▸ **Exercise details**
Exact copies of all entries are needed. Pictures are to be left out.

▸ **Recorded data**
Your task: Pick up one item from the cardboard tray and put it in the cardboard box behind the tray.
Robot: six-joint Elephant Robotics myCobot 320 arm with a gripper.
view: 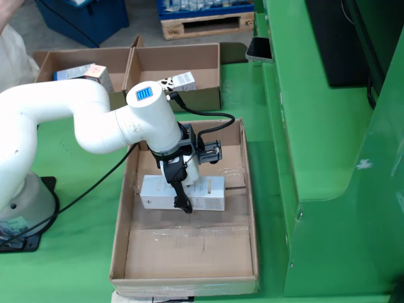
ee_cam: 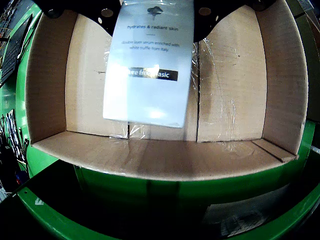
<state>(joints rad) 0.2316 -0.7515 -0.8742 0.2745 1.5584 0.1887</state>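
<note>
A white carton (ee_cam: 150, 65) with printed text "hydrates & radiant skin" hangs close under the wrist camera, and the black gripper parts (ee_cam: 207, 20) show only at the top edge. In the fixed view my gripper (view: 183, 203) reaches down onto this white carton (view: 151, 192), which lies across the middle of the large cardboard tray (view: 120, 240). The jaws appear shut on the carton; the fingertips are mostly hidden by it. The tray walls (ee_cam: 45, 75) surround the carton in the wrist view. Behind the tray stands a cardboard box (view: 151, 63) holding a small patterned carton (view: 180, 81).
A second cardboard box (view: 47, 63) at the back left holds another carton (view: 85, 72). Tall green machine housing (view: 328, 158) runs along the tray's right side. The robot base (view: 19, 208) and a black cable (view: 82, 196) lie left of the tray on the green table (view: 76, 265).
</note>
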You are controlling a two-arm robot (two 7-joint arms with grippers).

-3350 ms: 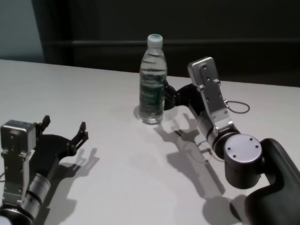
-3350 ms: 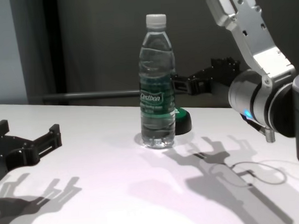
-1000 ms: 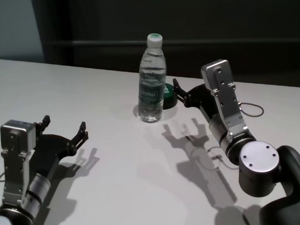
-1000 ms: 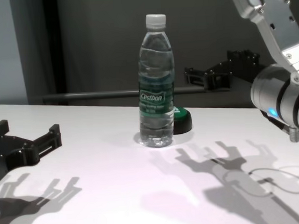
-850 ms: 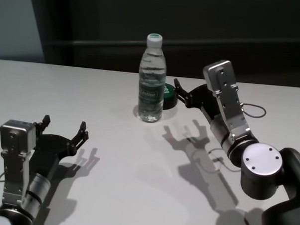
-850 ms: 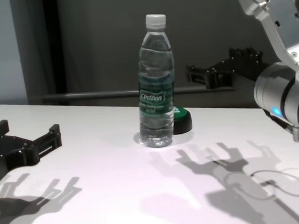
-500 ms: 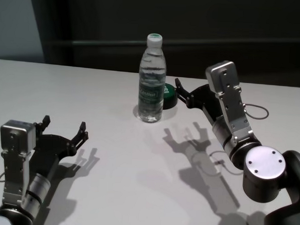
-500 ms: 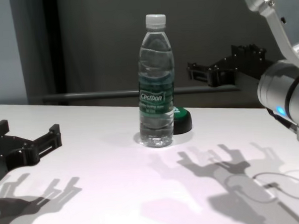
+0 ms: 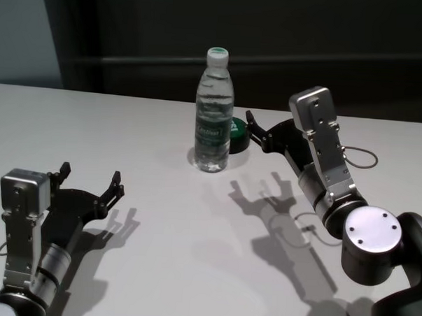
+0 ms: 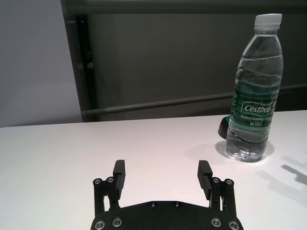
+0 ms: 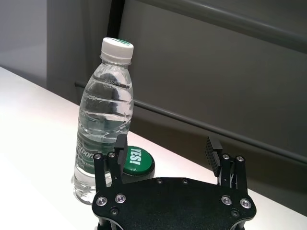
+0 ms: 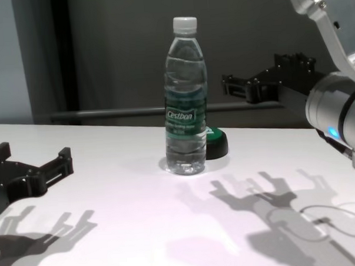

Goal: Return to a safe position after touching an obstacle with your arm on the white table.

▸ **Solution**
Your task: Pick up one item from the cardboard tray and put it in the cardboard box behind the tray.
Robot: six-joint Elephant Robotics myCobot 320 arm with a gripper.
view: 
ee_cam: 
<state>(joints rad) 0.2316 -0.7515 -0.8742 0.2745 1.5584 0.1887</state>
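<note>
A white carton (ee_cam: 150, 65) with printed text "hydrates & radiant skin" hangs close under the wrist camera, and the black gripper parts (ee_cam: 207, 20) show only at the top edge. In the fixed view my gripper (view: 183, 203) reaches down onto this white carton (view: 151, 192), which lies across the middle of the large cardboard tray (view: 120, 240). The jaws appear shut on the carton; the fingertips are mostly hidden by it. The tray walls (ee_cam: 45, 75) surround the carton in the wrist view. Behind the tray stands a cardboard box (view: 151, 63) holding a small patterned carton (view: 180, 81).
A second cardboard box (view: 47, 63) at the back left holds another carton (view: 85, 72). Tall green machine housing (view: 328, 158) runs along the tray's right side. The robot base (view: 19, 208) and a black cable (view: 82, 196) lie left of the tray on the green table (view: 76, 265).
</note>
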You are controlling a two-arm robot (two 7-joint arms with grippers).

-3350 ms: 
-3350 ms: 
-1000 ms: 
-1000 ms: 
-850 ms: 
-850 ms: 
-500 ms: 
-500 ms: 
+0 ms: 
+0 ms: 
+0 ms: 
+0 ms: 

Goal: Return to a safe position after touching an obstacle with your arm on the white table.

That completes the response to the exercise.